When Gustav Mahler remarked in 1893 that “we modern composers” needed “a great apparatus in order to express our ideas, whether they be great or small,” he commented first and foremost on his generation’s penchant for expansiveness and grandeur. But his statement also gives voice to larger issues. Most obvious among these is a certain self-congratulatory historical chauvinism: chamber ensembles may have been sufficient for conveying the ideas of earlier composers, but they were inadequate for modern musical expression. More troubling is that Mahler’s assertion proceeds from a value system defined by public music-making and the concert hall. This view posits its own self-affirmative values – values defined not least of all by an emphasis on expansive and highly public music-making – as criteria for considering and evaluating the music of earlier generations. In such a system, the aesthetics and other artistic beauties that defined music created with an eye toward intimacy (among performers, and between performers and auditors) almost necessarily elude appreciation and attention. And in fact, the genres of instrumental chamber music posed formidable challenges for composers of the generation of composers who grew to maturity during the same decade that witnessed the creation of Beethoven’s late quartets, sonatas, and folksong arrangements as well as the proliferation of his middle-period chamber works (to say nothing of those works’ generic counterparts in the oeuvres of Weber, Spohr, and others).

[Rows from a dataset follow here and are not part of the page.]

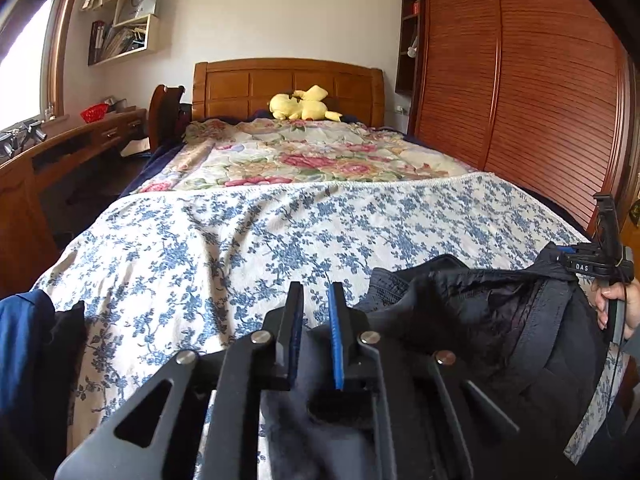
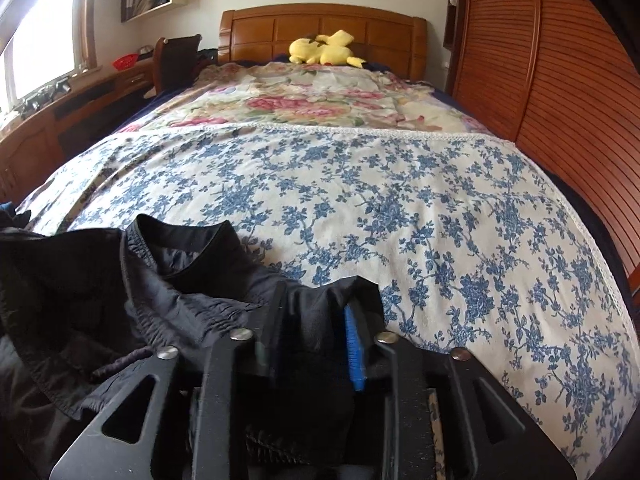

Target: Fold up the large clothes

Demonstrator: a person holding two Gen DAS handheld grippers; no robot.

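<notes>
Daylight enters from the window (image 1: 22, 60) at far left in both views — overexposed to plain white, no detail beyond the glass. The white wall (image 1: 280, 12) is evenly lit; the blue-floral bedspread (image 2: 360, 208) shows soft shadows in its creases only. The dark garment (image 2: 100, 300) reads underexposed, its folds barely separable. Strong fisheye bending — the louvred wardrobe doors (image 1: 540, 100) bow, corners vignette to black. Overall sharpness is moderate.
</notes>
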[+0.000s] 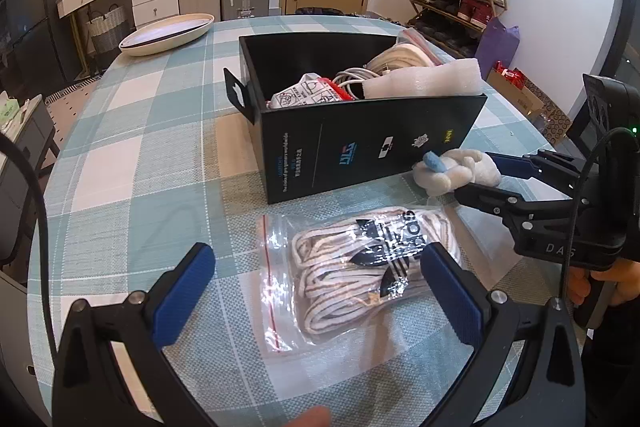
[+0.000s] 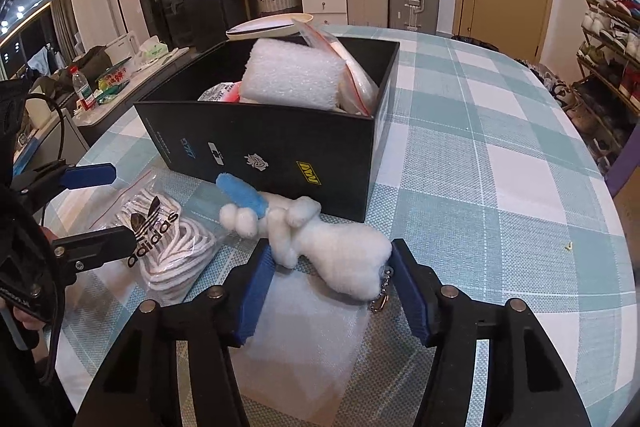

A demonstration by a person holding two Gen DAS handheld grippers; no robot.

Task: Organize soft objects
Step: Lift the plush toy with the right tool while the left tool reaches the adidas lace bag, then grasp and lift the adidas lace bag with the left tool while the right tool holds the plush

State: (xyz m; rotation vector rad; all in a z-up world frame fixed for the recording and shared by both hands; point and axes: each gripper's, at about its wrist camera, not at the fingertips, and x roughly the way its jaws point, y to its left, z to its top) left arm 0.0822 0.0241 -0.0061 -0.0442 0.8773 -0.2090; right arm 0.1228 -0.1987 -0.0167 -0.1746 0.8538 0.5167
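Reaching for the plush toy (image 2: 336,255) with my right fingers (image 2: 328,291), I have it lying between the two blue pads, its fluffy body on the checked desk (image 2: 500,155) just in front of the black box (image 2: 280,155). The pads sit either side of it with a little room left, not pressing into the fur as far as I can see, so I count these fingers as parted around the toy and not yet gripping it. A small chain hangs from the toy's near end, close to one pad. My left fingers (image 1: 316,291) are spread wide over the bag of white laces (image 1: 360,275), which lies flat on the desk beside the toy; they hold nothing. The box already carries a foam block (image 2: 292,75), cables and other bagged things, so I judge the sorting well under way, with the toy and the bag of laces left outside. The step in hand is picking up the toy. Next I would need to close firmly on its thick middle, lift it clear of the box wall and drop it inside where there is room beside the foam.
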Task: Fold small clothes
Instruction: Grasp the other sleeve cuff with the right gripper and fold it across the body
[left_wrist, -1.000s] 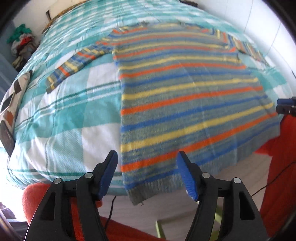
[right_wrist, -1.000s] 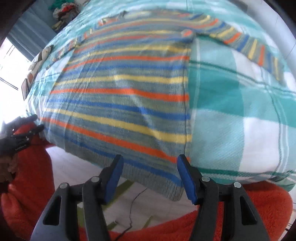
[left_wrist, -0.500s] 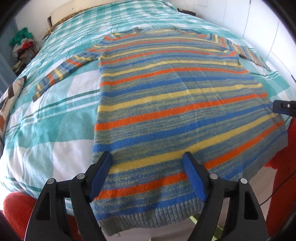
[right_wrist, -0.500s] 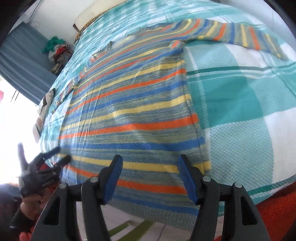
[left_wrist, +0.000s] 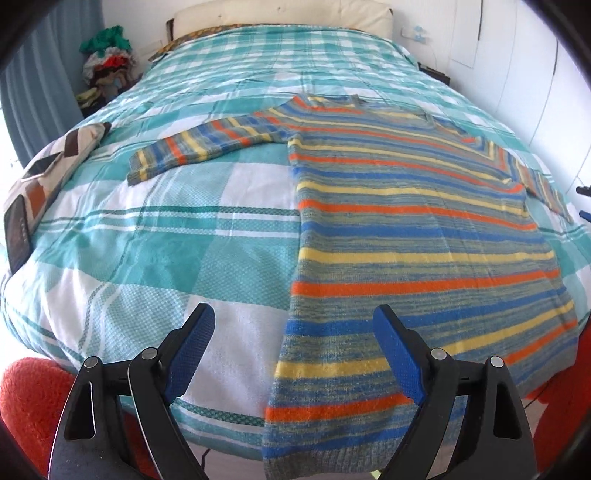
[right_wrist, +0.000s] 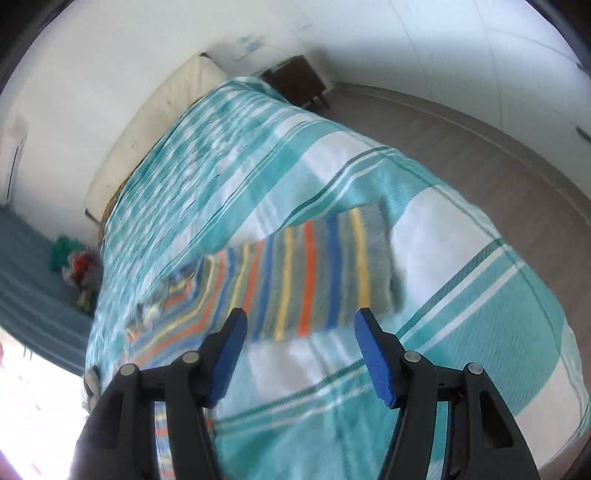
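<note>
A striped knit sweater (left_wrist: 406, 229) in orange, blue, yellow and grey lies flat on the teal plaid bed cover (left_wrist: 155, 236), its left sleeve (left_wrist: 207, 146) stretched out to the side. My left gripper (left_wrist: 293, 354) hovers over the sweater's lower left edge. Its jaws are opening and that side edge runs between them untouched. In the blurred right wrist view, my right gripper (right_wrist: 299, 350) stands open just before the sweater's other sleeve (right_wrist: 314, 269), nothing between its fingers.
A patterned pillow (left_wrist: 48, 173) lies at the bed's left edge, with a heap of clothes (left_wrist: 107, 62) beyond it by the curtain. A cream headboard (left_wrist: 280, 16) closes the far end. A dark nightstand (right_wrist: 295, 79) and bare floor (right_wrist: 480, 155) flank the bed's right side.
My left gripper shifted left from the hem's middle to the sweater's left edge and its jaws widened. My right gripper swung from the hem across to the right sleeve, rolling as it went.
</note>
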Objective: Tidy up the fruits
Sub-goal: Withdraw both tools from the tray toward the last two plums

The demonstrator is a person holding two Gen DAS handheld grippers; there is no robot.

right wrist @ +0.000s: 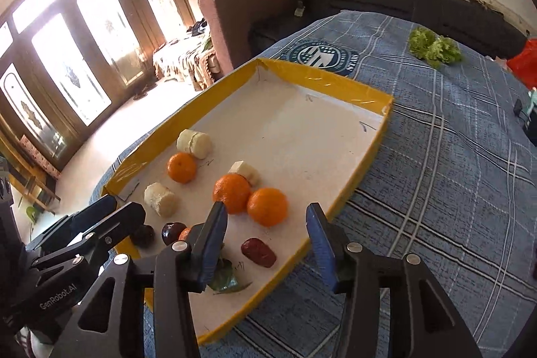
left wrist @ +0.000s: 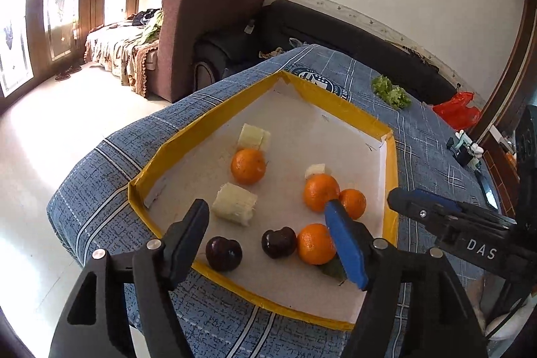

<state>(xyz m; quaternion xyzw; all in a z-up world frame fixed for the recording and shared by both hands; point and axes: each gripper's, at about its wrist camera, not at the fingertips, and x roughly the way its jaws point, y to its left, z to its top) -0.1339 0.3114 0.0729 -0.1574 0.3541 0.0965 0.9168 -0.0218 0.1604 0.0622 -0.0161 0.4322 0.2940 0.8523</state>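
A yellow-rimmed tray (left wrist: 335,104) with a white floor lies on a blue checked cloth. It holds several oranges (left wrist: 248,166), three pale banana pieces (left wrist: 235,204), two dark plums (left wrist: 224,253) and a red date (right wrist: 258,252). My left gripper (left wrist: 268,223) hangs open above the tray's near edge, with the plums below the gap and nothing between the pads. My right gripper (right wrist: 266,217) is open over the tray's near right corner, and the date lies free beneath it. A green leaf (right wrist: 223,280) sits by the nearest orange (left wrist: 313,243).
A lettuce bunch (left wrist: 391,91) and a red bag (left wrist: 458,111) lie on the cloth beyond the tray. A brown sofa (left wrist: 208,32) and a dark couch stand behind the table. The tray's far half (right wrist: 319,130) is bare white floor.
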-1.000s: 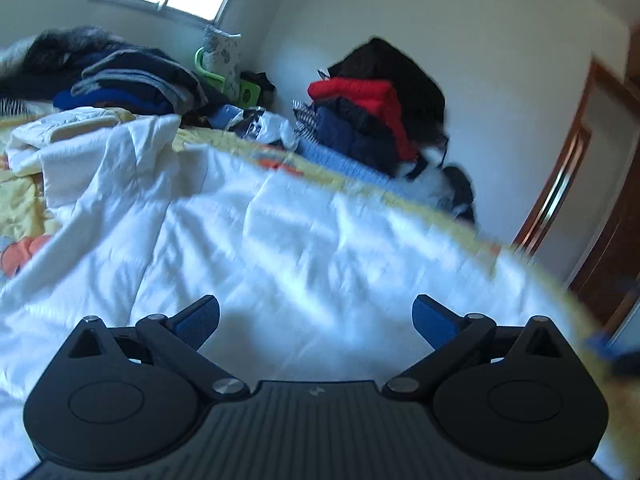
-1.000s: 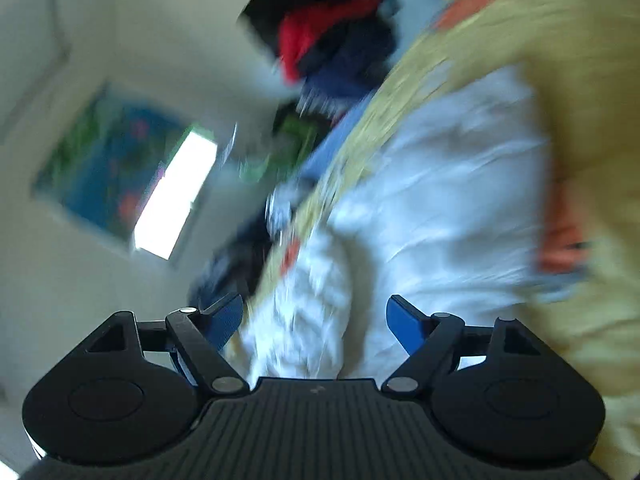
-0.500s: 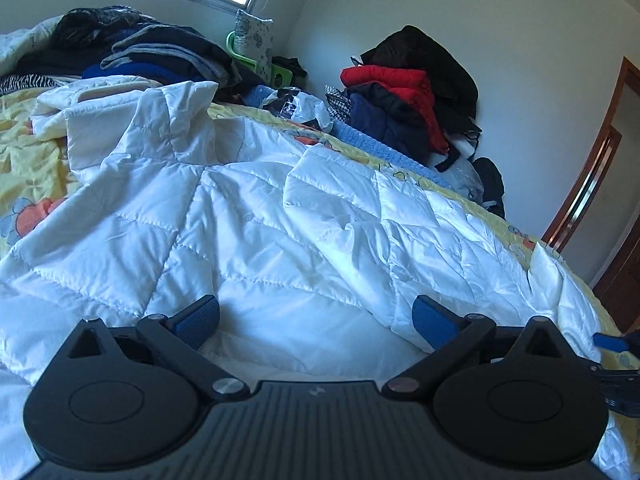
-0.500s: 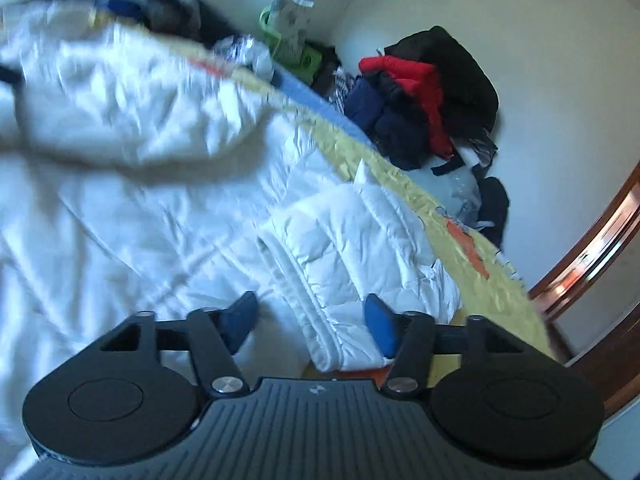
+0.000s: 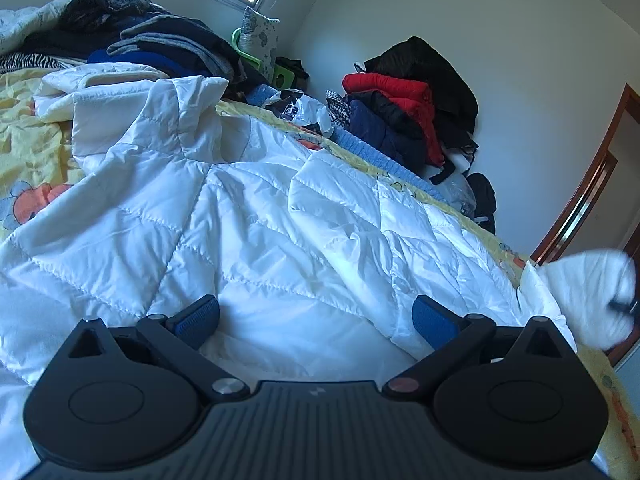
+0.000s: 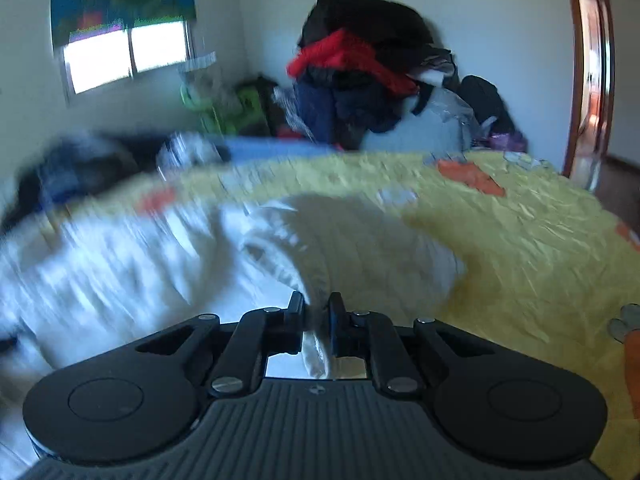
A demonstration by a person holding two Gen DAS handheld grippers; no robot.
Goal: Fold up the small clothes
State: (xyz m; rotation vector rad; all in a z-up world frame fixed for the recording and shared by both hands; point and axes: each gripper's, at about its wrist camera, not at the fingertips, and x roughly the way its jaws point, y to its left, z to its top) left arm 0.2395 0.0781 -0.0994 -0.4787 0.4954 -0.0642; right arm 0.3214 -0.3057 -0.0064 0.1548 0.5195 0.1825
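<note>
A white quilted jacket [image 5: 248, 216] lies spread over the yellow bedspread [image 5: 28, 148], its collar towards the upper left. My left gripper [image 5: 316, 316] hovers low over the jacket's middle, open, with nothing between its blue pads. In the right wrist view the right gripper [image 6: 316, 312] is shut on an edge of the white jacket [image 6: 360, 248], and white fabric is pinched between its black fingers. At the right edge of the left wrist view that same part of the jacket [image 5: 592, 292] is lifted and blurred.
Dark folded clothes [image 5: 160, 48] are piled at the head of the bed. A heap of red, navy and black coats [image 5: 404, 116] stands against the far wall. A wooden door frame [image 5: 584, 200] is at the right. The yellow bedspread [image 6: 520, 220] lies bare to the right of the jacket.
The right gripper has gone from open to shut on the jacket's edge and swung round. The left gripper has rolled slightly, still open above the jacket.
</note>
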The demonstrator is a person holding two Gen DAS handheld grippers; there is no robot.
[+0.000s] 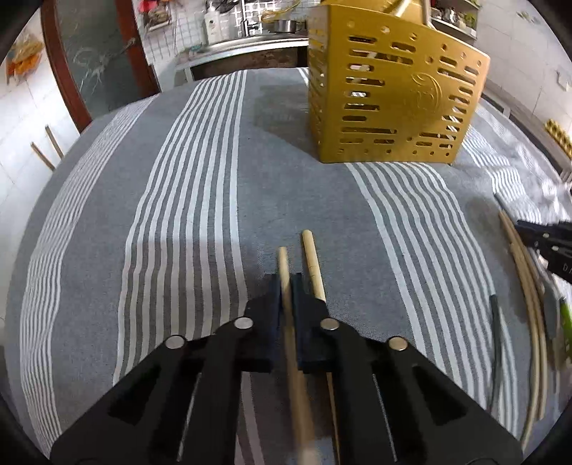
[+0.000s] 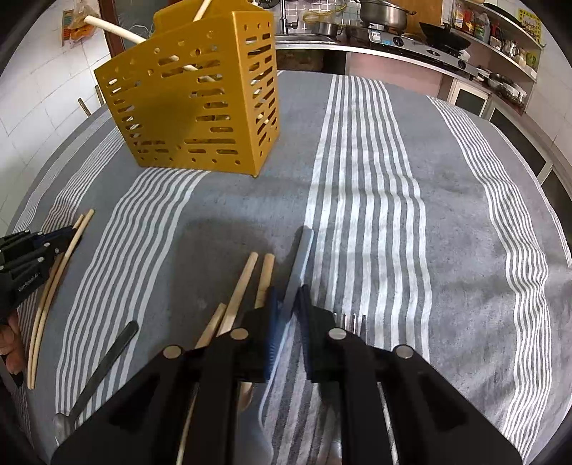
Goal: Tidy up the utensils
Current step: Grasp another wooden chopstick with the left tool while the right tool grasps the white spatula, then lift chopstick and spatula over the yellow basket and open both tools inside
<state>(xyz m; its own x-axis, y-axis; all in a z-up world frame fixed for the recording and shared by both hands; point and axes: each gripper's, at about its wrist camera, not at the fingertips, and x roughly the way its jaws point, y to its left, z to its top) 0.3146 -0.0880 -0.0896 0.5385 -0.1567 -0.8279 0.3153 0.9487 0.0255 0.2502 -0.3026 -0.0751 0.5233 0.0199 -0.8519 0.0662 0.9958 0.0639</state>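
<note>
Closest to you, your left gripper (image 1: 286,282) was clamped on one wooden chopstick (image 1: 285,272), its tip poking out past the blue pads. A second chopstick (image 1: 312,264) lay just beside it on the right, partly hidden under the gripper. Your right gripper (image 2: 287,298) was squeezed tight on a flat grey handle (image 2: 299,261) that stuck out ahead of the pads. What kind of utensil it was could not be told, since the rest was hidden under the gripper.

Everything sat on a grey cloth with white stripes (image 2: 464,232). To the left of your right gripper lay more wooden chopsticks (image 2: 246,282), their lower ends tucked under the tool. A dark flat utensil (image 2: 107,354) lay further left. In the right wrist view, two long pale sticks (image 2: 53,286) lay at the left edge, beside your other gripper.

Farther back stood the yellow holder with holes (image 2: 200,107), upright on the cloth, with a few pale sticks already poking out of its top. Its top was cut off in the left view.

Behind the table was a kitchen counter (image 2: 393,50) with a stove (image 2: 418,44) and a metal pot (image 2: 384,14). Shelves of bottles (image 2: 475,21) were small and hard to make out. White tiles covered the wall (image 2: 46,93).
</note>
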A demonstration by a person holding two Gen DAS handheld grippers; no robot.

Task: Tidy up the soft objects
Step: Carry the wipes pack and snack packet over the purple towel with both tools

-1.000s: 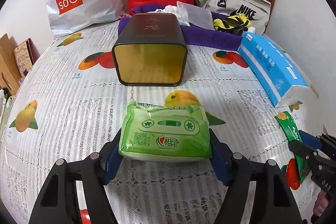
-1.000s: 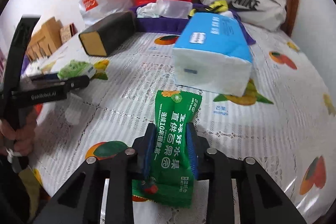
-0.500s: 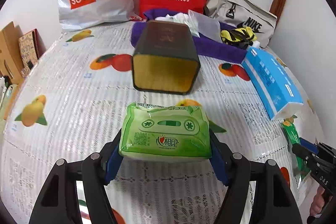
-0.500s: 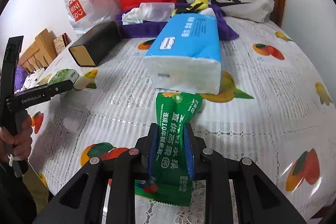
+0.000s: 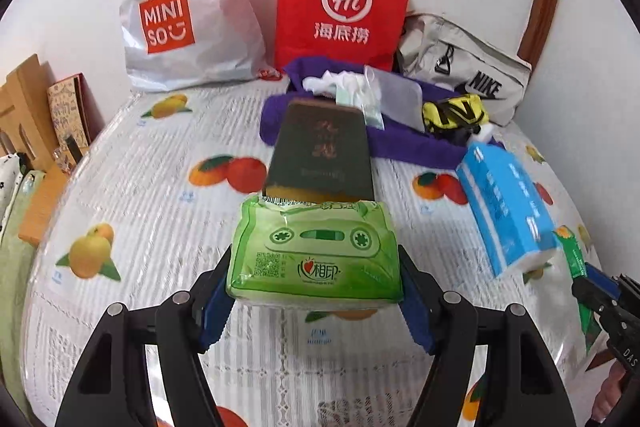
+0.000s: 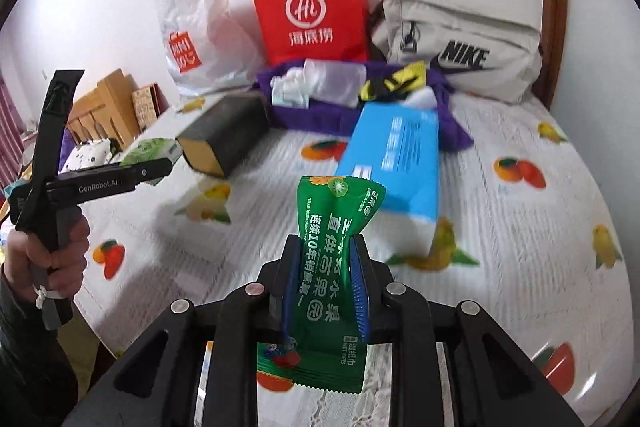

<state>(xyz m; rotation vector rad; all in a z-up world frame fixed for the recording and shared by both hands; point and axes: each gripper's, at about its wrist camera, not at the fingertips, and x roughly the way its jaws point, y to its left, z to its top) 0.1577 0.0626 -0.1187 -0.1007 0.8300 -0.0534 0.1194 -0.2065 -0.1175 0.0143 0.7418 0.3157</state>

Few composers from that troubled “romantic generation” grappled with the aesthetic challenges of instrumental chamber music more persistently and creatively than did Felix Mendelssohn Bartholdy (1809-47) and Robert Schumann (1810-56). These two composers were friends, comrades-at-arms in the mid-nineteenth century’s aesthetic disputes, and influential advocates of artistic conscience in Leipzig, one of the German-speaking countries’ most prestigious musical cities. Both left much of their chamber-music output unpublished despite its artistic merits, and despite the generally warm reception it was accorded in performance. And both composers’ chamber works today remain awkwardly marginalized – at least in part because of the historical and aesthetic biases Mahler enunciated nearly a half-century later.

That repertoire is the focal point of this seminar. We will consider the ways in which Mendelssohn and Schumann addressed the artistic challenges posed by chamber music in that age of musical crisis and reform, the social and aesthetic implications of the various solutions they offered, and the compositional dialog in which they participated as they offered them. In addition to the course’s written component, students will be required to read primary sources and a few articles written in German.